$154,000 USD | Sold
| Hershey, Pennsylvania
- From a prominent, climate-controlled collection
- One of only 2,274 built for the model year, of which a cherished few have survived
- Delightful combination of Glade Green over a red leather interior; black convertible top
- Formerly owned by noted “woodie” collector Nick Alexander; 1998 Early Ford V-8 Club Dearborn Award-winner
- A beautifully restored example of one of the most desirable post-war Fords
By the mid-1940s, it was clear that the age of wood-bodied automobiles was coming to a close. All-steel cars offered too many mass-production advantages, and they were more durable to boot. Yet there was undeniable beauty and a certain charm in hand-crafted wood bodywork, and the last generation of “woodies” built in the years following World War II are some of the most desirable and sought-after cars of their era.
As this 1947 Ford Super Deluxe Sportsman Convertible shows, post-war woodies—in direct contrast to the humble, born-of-necessity depot hacks of yore—were exclusive, stylish image-leaders, and they were priced accordingly. At $2,282, the Sportsman Convertible cost over $500 more than a non-woodie Super Deluxe Convertible. Production for 1947 was approximately one-tenth of that of the steel-bodied cars, with just 2,274 built for the model year.

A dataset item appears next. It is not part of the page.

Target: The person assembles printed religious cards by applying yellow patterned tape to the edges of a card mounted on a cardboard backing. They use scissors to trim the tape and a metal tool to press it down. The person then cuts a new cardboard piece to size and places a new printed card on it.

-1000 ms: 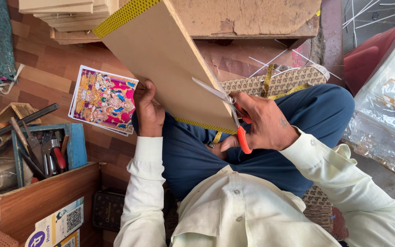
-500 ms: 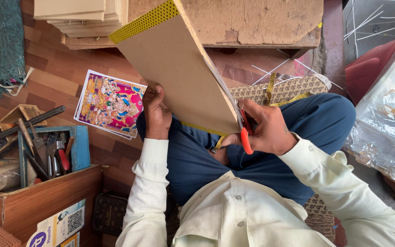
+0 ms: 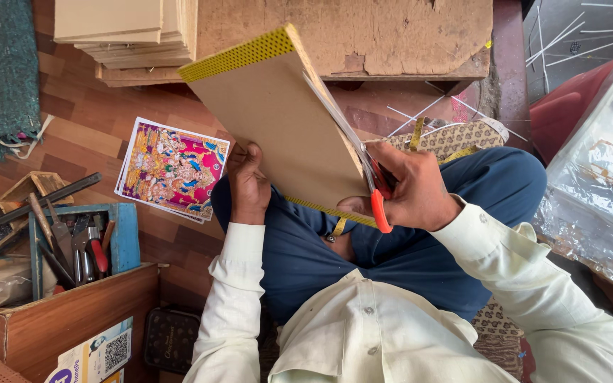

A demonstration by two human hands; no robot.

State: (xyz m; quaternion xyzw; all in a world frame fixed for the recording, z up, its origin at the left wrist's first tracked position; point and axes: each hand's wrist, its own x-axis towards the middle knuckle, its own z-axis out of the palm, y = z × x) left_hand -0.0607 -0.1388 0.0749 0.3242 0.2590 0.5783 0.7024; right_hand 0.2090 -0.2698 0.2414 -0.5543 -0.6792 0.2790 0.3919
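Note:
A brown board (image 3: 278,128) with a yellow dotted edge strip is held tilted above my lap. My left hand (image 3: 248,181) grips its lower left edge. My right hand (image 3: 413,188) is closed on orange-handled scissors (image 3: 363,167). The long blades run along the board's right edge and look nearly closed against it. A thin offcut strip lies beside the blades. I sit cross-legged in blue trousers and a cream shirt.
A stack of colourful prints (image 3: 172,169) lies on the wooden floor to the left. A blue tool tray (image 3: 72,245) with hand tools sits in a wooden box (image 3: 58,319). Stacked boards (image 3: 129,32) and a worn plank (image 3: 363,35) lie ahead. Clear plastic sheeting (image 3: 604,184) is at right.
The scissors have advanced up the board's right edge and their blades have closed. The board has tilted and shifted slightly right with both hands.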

In addition to exclusivity, and a well-chosen model name that instantly evoked a carefree life in the great outdoors, 1947 Super Deluxe Sportsman Convertible buyers were treated to Ford’s signature V-8 power (in this case, a 239-cubic-inch flathead later enhanced with a Mercury crankshaft and Mercury camshaft) paired with a three-speed gearbox. This car is fitted with a Columbia two-speed rear axle, giving it longer legs for highway cruising.
This Sportsman was previously restored on the east coast by Kent Bank and Chip Webb of Automotive Restorations in Stratford, Connecticut. It is finished in the highly attractive color of Glade Green, which pairs pleasantly with the red leather interior. The black convertible top sports 1946-style red piping. Owned by Melville Warren Garbitt in the 1970s, the car received an AACA National First Prize in 1991. Highly respected woodie collector Nick Alexander purchased it in February 1995 before it received the Early Ford V-8 Club’s Dearborn Award at Dearborn in 1998, scoring 995 points.

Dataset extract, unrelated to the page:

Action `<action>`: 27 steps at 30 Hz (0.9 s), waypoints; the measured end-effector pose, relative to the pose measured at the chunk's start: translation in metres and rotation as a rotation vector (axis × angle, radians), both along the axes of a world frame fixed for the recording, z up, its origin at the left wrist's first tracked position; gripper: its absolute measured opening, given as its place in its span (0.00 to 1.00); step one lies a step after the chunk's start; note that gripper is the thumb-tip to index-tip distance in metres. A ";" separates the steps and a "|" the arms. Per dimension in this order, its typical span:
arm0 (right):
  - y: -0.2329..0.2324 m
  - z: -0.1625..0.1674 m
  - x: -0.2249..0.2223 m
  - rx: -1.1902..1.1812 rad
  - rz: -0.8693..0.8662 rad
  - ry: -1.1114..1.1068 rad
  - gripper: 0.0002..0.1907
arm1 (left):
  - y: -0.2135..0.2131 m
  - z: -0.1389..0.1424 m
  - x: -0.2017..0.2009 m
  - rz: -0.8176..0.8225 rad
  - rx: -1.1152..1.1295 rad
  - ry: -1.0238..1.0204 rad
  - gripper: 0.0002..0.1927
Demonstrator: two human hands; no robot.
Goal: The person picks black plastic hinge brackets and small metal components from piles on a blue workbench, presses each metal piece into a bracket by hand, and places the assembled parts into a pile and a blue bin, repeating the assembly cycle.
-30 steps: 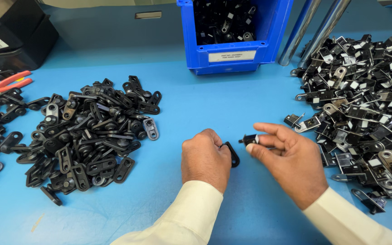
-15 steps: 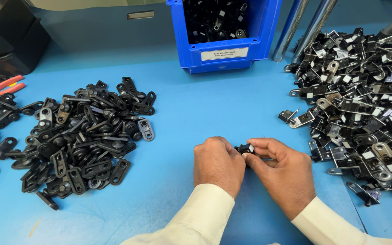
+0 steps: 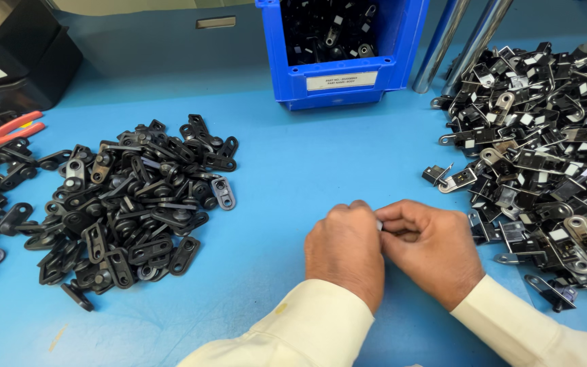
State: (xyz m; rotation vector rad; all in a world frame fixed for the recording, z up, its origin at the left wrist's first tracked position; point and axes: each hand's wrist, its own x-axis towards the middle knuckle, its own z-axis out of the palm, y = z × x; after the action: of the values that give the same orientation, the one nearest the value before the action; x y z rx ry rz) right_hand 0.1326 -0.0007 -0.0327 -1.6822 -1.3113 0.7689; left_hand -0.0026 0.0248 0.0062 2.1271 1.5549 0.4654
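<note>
Pressing together over the blue tabletop [image 3: 293,183], the left hand [image 3: 345,250] and right hand [image 3: 435,248] meet knuckle to knuckle in the head view, both fists curled, backs turned up, cream sleeves running off the lower edge. Each grip is closed tight, fingertips pinched toward the other hand; only a small pale sliver of a part [image 3: 379,224] shows at the seam between them, and what it is cannot be told. It sits right at the fingertips, hidden by both hands. A pile of black flat links [image 3: 130,204] lies well apart to the left, a heap of black metal clips [image 3: 545,170] near the right hand, a blue bin [image 3: 341,81] beyond.
</note>
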 end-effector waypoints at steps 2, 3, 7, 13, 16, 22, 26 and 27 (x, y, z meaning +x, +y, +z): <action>0.000 -0.004 -0.003 -0.051 -0.080 0.123 0.12 | -0.003 -0.004 0.003 -0.072 0.020 0.085 0.10; 0.000 -0.006 -0.004 -0.076 -0.121 0.187 0.12 | -0.004 -0.006 0.004 -0.057 0.021 0.074 0.08; 0.004 -0.006 0.001 -0.160 -0.169 0.545 0.15 | -0.009 -0.013 0.004 0.159 0.112 -0.326 0.09; 0.007 -0.003 0.008 -0.310 -0.203 0.661 0.13 | -0.008 -0.006 0.005 0.428 -0.383 -0.656 0.14; 0.008 -0.002 0.010 -0.338 -0.206 0.693 0.12 | -0.001 0.000 -0.001 0.444 -0.467 -0.627 0.12; 0.012 0.001 0.004 -0.268 -0.285 0.711 0.08 | 0.001 0.000 0.004 0.454 -0.309 -0.617 0.08; 0.011 0.003 -0.004 -0.257 -0.325 0.700 0.08 | -0.013 -0.011 0.006 0.241 -0.041 -0.429 0.09; 0.010 0.004 -0.006 -0.264 -0.338 0.692 0.07 | -0.015 -0.013 0.006 0.211 -0.032 -0.407 0.12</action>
State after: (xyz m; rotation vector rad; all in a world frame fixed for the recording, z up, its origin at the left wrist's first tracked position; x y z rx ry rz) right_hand 0.1266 0.0095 -0.0291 -1.5621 -0.4509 1.2084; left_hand 0.0033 0.0098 -0.0067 1.7132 1.5341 0.8772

Having seen only limited use while in the care of subsequent owners, this Sportsman presents beautifully today, with excellent paint and chromework, a finely detailed cabin including wood-grained dashboard, and, of course, glistening woodwork. The glass sports correct Ford script etching, and the blackwall tires give the car a purposeful, period-correct stance.
A timeless design coupled with a low survival rate has made the Super Deluxe Sportsman Convertible one of the most sought-after of the great woodies, as well as one of the most collectable post-war Fords, and this example is made all the more appealing by its award-winning restoration and years of scrupulous care. A joy to own, drive, and display, a Sportsman such as this would enhance any collection.